- [ASSIGNMENT] Your task is to copy every line below that contains the word "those".

Stored data:
%%
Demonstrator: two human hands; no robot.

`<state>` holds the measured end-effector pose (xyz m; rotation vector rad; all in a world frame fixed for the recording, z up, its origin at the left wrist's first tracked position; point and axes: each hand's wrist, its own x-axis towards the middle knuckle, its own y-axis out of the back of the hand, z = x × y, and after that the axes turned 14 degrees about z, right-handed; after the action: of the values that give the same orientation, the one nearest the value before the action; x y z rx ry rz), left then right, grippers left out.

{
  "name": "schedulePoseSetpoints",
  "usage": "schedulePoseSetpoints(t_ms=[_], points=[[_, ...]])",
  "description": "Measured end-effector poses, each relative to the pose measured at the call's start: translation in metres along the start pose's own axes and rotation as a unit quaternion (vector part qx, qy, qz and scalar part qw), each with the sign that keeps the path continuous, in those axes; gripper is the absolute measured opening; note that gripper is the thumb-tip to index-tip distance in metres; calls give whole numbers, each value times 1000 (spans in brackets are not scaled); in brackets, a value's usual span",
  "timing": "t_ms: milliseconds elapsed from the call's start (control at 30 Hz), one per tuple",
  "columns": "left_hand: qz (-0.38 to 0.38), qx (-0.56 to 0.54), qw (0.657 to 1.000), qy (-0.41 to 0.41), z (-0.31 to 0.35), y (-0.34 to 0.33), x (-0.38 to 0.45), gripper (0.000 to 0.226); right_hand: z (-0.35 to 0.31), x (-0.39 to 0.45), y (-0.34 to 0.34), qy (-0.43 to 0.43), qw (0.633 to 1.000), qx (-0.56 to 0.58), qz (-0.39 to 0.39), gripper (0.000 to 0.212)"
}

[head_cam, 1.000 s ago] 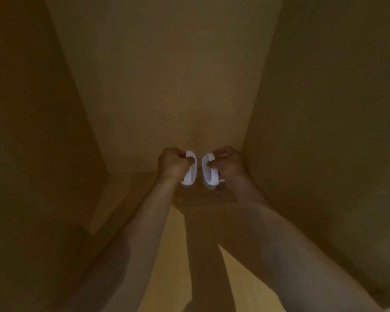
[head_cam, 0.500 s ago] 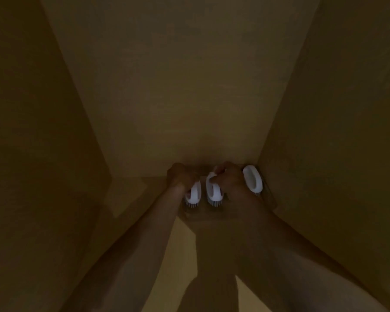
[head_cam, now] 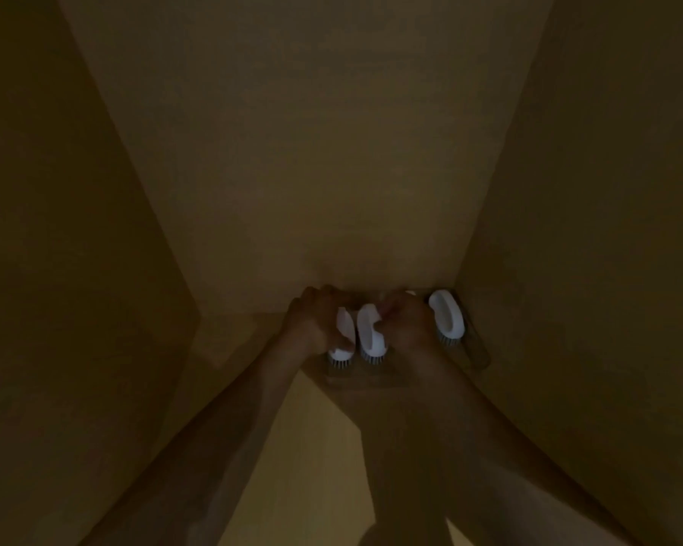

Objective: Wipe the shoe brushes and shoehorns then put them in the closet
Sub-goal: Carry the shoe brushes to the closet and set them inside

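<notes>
I am looking into a dim closet compartment. My left hand [head_cam: 314, 323] grips a white shoe brush [head_cam: 342, 346], bristles down, at the back of the closet floor [head_cam: 316, 447]. Right beside it, my right hand [head_cam: 405, 323] grips a second white shoe brush [head_cam: 369, 338], also bristles down. A third white shoe brush [head_cam: 446, 315] stands free in the back right corner, just right of my right hand. A faint see-through holder seems to lie under the brushes, though the light is too low to be sure. No shoehorns are visible.
The closet's back wall [head_cam: 312, 151] rises directly behind the brushes. The left wall [head_cam: 56, 269] and right wall [head_cam: 608, 250] close the space in. Bare floor lies left of my left hand and toward the front.
Both hands moved deeper and lower into the closet with their brushes, which now sit at floor level by the back wall. The third brush in the corner came into view.
</notes>
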<state>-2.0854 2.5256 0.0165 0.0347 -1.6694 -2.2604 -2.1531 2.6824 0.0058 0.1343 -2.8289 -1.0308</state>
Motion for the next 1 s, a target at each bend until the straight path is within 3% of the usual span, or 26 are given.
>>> schedulePoseSetpoints(t_ms=[67, 133, 200, 267, 533, 733, 1000], points=[[-12, 64, 997, -35, 0, -4, -3, 95, 9, -7, 4, 29, 999, 11, 21, 18], [-11, 81, 996, -37, -1, -7, -3, 90, 22, -16, 6, 44, 999, 13, 30, 7], [-8, 97, 994, -39, -4, -6, 0, 83, 33, -25, 9, 44, 998, 14, 40, 20], [-10, 112, 993, -38, -5, -5, 5, 81, 40, -34, 14, 44, 998, 31, 43, 12], [-24, 144, 989, -16, 1, -7, 23, 75, 52, -47, 30, 68, 994, 82, 35, 24], [-22, 129, 991, -9, 3, -9, 25, 77, 60, -48, 32, 51, 989, 134, 40, 21], [24, 113, 988, -106, 38, -23, 10, 84, 61, -41, 31, 65, 991, 106, 46, 17]])
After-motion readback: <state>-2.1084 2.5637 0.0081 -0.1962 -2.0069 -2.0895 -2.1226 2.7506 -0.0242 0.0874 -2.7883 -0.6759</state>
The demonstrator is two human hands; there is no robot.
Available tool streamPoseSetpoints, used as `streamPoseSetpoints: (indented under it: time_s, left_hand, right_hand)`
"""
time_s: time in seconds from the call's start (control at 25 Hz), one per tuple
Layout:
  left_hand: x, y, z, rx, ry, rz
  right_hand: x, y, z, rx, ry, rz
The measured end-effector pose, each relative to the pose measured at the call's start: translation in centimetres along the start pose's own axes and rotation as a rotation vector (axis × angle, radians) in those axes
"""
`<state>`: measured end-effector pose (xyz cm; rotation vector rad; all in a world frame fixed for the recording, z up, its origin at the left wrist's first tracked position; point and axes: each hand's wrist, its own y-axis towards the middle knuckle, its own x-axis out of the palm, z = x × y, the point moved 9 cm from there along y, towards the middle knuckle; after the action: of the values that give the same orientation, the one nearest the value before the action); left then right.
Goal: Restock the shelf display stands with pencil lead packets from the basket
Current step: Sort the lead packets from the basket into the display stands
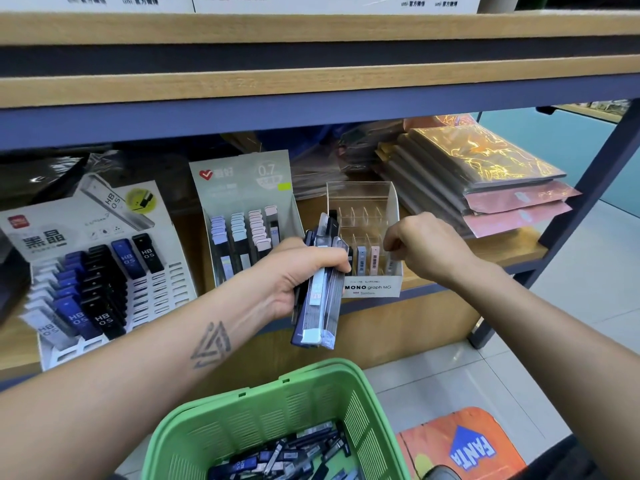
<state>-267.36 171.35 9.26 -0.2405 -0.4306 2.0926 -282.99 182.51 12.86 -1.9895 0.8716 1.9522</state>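
My left hand (298, 275) at centre grips fanned bundle of lead packets (320, 289). My right hand (420, 247), at 3 o'clock of it, pinches packet into clear MONO stand (372, 287). Green basket (277, 420) at 6 o'clock holds more packets.

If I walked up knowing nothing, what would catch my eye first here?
Probably the left hand in the middle, gripping a bundle of pencil lead packets in front of the shelf. Just right of it, the right hand reaches into the clear MONO display stand, which is mostly empty. At the bottom, a bright green basket holds more packets.
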Motion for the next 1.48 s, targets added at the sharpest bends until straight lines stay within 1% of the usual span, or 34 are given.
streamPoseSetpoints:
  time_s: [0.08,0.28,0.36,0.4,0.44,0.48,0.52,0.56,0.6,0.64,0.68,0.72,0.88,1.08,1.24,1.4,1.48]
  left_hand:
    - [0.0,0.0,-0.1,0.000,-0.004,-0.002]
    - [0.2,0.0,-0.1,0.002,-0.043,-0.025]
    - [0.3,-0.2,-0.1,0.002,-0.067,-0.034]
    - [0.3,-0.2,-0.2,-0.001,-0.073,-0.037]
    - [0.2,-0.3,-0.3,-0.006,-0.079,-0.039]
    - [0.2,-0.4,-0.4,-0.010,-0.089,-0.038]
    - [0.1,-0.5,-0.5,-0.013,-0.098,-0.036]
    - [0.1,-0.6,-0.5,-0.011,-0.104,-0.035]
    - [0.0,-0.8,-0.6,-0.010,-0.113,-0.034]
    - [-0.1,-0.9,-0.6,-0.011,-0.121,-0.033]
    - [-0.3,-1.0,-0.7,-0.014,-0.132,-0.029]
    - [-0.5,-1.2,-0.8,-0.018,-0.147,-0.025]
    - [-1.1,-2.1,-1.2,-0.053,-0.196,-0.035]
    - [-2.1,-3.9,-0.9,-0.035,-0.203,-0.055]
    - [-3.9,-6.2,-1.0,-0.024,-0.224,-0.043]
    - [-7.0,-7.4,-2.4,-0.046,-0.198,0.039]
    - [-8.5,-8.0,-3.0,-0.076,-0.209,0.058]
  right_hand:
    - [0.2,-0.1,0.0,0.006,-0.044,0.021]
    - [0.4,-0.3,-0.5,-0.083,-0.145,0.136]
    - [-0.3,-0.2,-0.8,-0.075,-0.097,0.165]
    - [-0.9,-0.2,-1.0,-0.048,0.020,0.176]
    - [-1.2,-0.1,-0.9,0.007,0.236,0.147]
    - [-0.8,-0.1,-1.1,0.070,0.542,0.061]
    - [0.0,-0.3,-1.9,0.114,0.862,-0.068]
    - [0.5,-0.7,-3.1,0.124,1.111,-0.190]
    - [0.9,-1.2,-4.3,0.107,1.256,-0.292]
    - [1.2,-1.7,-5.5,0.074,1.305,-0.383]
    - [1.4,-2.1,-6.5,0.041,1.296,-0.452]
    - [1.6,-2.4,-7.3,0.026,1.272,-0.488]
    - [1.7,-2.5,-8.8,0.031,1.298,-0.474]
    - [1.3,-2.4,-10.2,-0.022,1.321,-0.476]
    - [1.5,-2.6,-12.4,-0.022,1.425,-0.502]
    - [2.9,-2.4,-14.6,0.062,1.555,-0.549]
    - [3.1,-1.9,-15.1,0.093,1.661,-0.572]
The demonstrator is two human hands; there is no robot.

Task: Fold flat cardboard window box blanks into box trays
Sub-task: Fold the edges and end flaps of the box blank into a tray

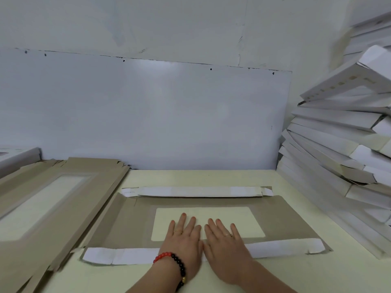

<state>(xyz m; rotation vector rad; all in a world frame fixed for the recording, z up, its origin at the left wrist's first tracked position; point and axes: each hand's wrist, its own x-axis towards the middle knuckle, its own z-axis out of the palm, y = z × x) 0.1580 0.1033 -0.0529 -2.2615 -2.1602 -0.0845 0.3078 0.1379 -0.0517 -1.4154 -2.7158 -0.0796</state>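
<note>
Centrally, one cardboard blank (135,225) lay flat on the pale counter (190,178), brown side up, serving as the reference item for this entry.

- Blank: rectangular window cut-out (232,220) at its middle, the counter surface showing through. The far long flap (196,191) was folded over onto the blank, white face up; the near long flap (118,255) was likewise folded over, white face up, running along the edge nearest the person.
- Left hand (183,237): laid flat, fingers straight and spread slightly, palm pressing on the near flap with fingertips reaching over the window. It gripped nothing. A ring showed on one finger; a bracelet (173,263) of red and black beads sat on the wrist.
- Right hand (225,240): laid flat just beside the left, thumbs almost touching, fingers straight, palm on the near flap and fingertips over the window. It gripped nothing. A ring showed on one finger.
- Stack of flat blanks (63,199): left of the blank, brown side up, its top sheet showing a window; the stack's near edge overlapped or abutted the blank's left end, which of the two could not be told.
- Pile of folded trays (338,144): right of the blank, white, many layers leaning and fanned against the wall, reaching well above the counter.
- White wall panel (148,113): behind the blank, standing at the back edge of the counter.
</note>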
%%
- [EXPECTED ANSWER]
  "description": "Measured end-effector poses, each relative to the pose measured at the call's start: translation in metres along the start pose's own axes and rotation as a unit quaternion (vector part qx, qy, qz and scalar part qw), each with the sign that keeps the path continuous, in those axes; gripper is the absolute measured opening; note that gripper is the thumb-tip to index-tip distance in metres; calls give whole numbers, each value times 1000 (spans in brackets are not scaled); in brackets, a value's usual span",
The measured end-effector pose, each relative to the pose measured at the call's start: translation in centimetres along the start pose's own axes and rotation as a rotation vector (axis × angle, radians) in those axes

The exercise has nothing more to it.